If the random effects are marginalised then post.pred is returning the  
marginal posterior predictive distribution for each observation. This  
might not always be what you want.  Imagine you make two observations  
on the same individuals at each of two time points, and you have the  
random effect structure us(time):individual.  This fits different  
between-individual variances for observations at different times, and  
also fits a between-individual across-time covariance. If you  
marginalise the individual effects (for example if you want to get a  
posterior predictive distribution for an observation made on a random  
individual) then post.pred will not preserve the covariation structure  
of the four observations. For example, have Y_ijk as the kth  
observation at time j for individual i. We have Y_i11, Y_i12 Y_i21,  
Y_i22.  Imagine us(time):individual gives us a covariance matrix V  
with 1 and 2 along the diagonal, and sqrt(1/2) on the off-diagonals  
(ie. a correlation of 0.5). If you marginalise the individual effects  
then the they are assumed to be drawn from a distribution with  
diagonal variance structure Diag{1,1,2,2}, whereas perhaps you would  
prefer them to be drawn from kronecker(V, diag(2)).

This is a bit hard to explain! If it doesn't make sense let me know,  
and I'll try again.

Cheers,

Jarrod














Cheers,

Jarrod


Quoting Ramon Diaz-Uriarte <rdiaz02 at gmail.com> on Sat, 01 Mar 2014  
12:44:04 +0100:

  
    
#
Hi,

Sorry, kronecker(V, diag(2)) should have been kronecker(V, matrix(1,2,2)).

Cheers,

Jarrod



Quoting Jarrod Hadfield <j.hadfield at ed.ac.uk> on Sat, 01 Mar 2014  
18:32:36 +0000:

  
    
#
Hi Jarrod,

Thanks for the detailed answer.  But let me make sure I follow (apologies
in advance if the questions seem dumb). It is basically double-checking.
On Sat, 01-03-2014, at 19:32, j.hadfield at ed.ac.uk wrote:
and "n" is the number of observations (NOT the number of iterations). In
terms of the code for predict.MCMCglmm, n is nrow(pred) or
nrow(post.pred). Is this correct?
Before we get to the bivariate, let me make sure I follow in two simpler
cases. First, in a univariate Gaussian, post.pred marginalises over the
"e". This seems intuitively obvious, as otherwise y^{rep}_{i} would be
identical to y^{rep}_{i} (for i constant) over all iterations.


Now, in a univariate Poisson (my case, actually), you also use a residual
"e" (p. 35 of the course notes or p. 2 of the paper). So post.pred also
marginalises over "e" here.  This fits my understanding of what the code
does (since the possible latent variables are never used, and marginal =
0 does work even if the model was fitted with "pl = FALSE").
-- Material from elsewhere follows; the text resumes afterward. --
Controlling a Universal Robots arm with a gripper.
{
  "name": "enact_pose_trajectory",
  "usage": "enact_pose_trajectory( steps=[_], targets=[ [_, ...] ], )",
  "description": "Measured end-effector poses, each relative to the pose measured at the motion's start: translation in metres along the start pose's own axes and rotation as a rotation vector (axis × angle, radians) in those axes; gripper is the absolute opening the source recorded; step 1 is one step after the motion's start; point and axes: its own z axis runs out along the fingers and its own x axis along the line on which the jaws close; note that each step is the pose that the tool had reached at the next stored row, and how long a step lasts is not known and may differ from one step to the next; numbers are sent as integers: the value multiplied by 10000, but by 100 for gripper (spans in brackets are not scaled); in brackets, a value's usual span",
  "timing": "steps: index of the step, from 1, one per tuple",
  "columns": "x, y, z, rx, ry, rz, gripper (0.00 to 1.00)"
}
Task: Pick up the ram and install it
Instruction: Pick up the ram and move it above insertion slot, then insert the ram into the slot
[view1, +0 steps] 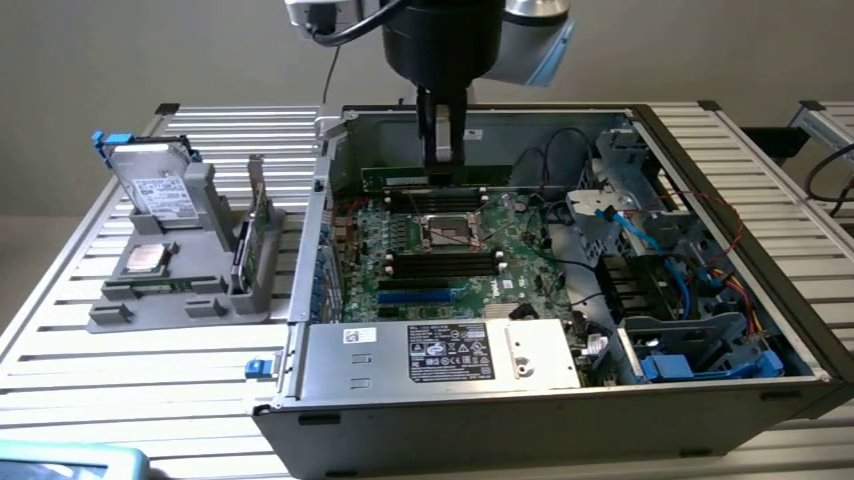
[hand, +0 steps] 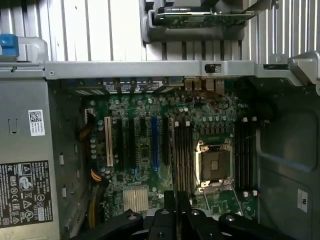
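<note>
Ram (view1: 394, 177) in grasp of end effector (view1: 445, 163)

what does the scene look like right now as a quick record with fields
gripper: shut on the ram, lowered inside the open case
ram: green stick, held level over the memory slots beside the cpu socket; seated or not, cannot tell
cpu socket: mid-board, clear of the gripper
case: lid off, motherboard exposed
holder: grey, on the exterior view's left, carrying a silver drive

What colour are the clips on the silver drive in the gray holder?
The clips are blue, clearest in the exterior view.
</note>
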Motion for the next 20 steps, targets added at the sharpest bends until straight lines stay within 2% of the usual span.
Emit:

However, the posterior predictions DO make use of the variance of "e" in
the Poisson case too. The variance of "e" (the units) needs to be used if
the posterior predictions incorporate the possible overdispersion. I
think I can see this in the code, e.g. when postvar is created as

postvar <- t(apply(object$VCV, 1, function(x) {
    x[pos.error[object$error.term]]
}))
Aha, thanks. Would it even be possible to think about doing it otherwise
using us(trait):units?  (Not that I am asking for it; I am just trying to
understand if it could thought of).
I had to pay a lot of attention, and I am not sure I got it fully right
(even after your second email, with the kronecker correction), but I think
I see the possible problem.




If I may, let me now go back to the posterior predictive problem.  For
simplicity suppose a single response and a single random effect (e.g.,
plot), so some of the complicating issues above do not apply.

To me it made most sense to obtain the discrepancy without marginalising
random effects (as in Green et al., 2009). But we might also obtain the
discrepancy after marginalising. I've checked in Gelman and Hill's (Data
analysis using regression ...) and Gelman et al. (Bayesian data analysis)
and it seems to me (emphasize the "seems to me") that they do the
equivalent of marginalising over the random effects (note that the
random/fixed effects terminology is not liked by Gelman, etc); that is what
I think I read in p. 524 and ff (sect. 24. 2) of Gelman and Hill and p.159
(sect. 6.5) and 148 and ff. in Gelman et al. (2013 edition). Any
comments/suggestions?



Thanks again for your explanations.


Best,


R.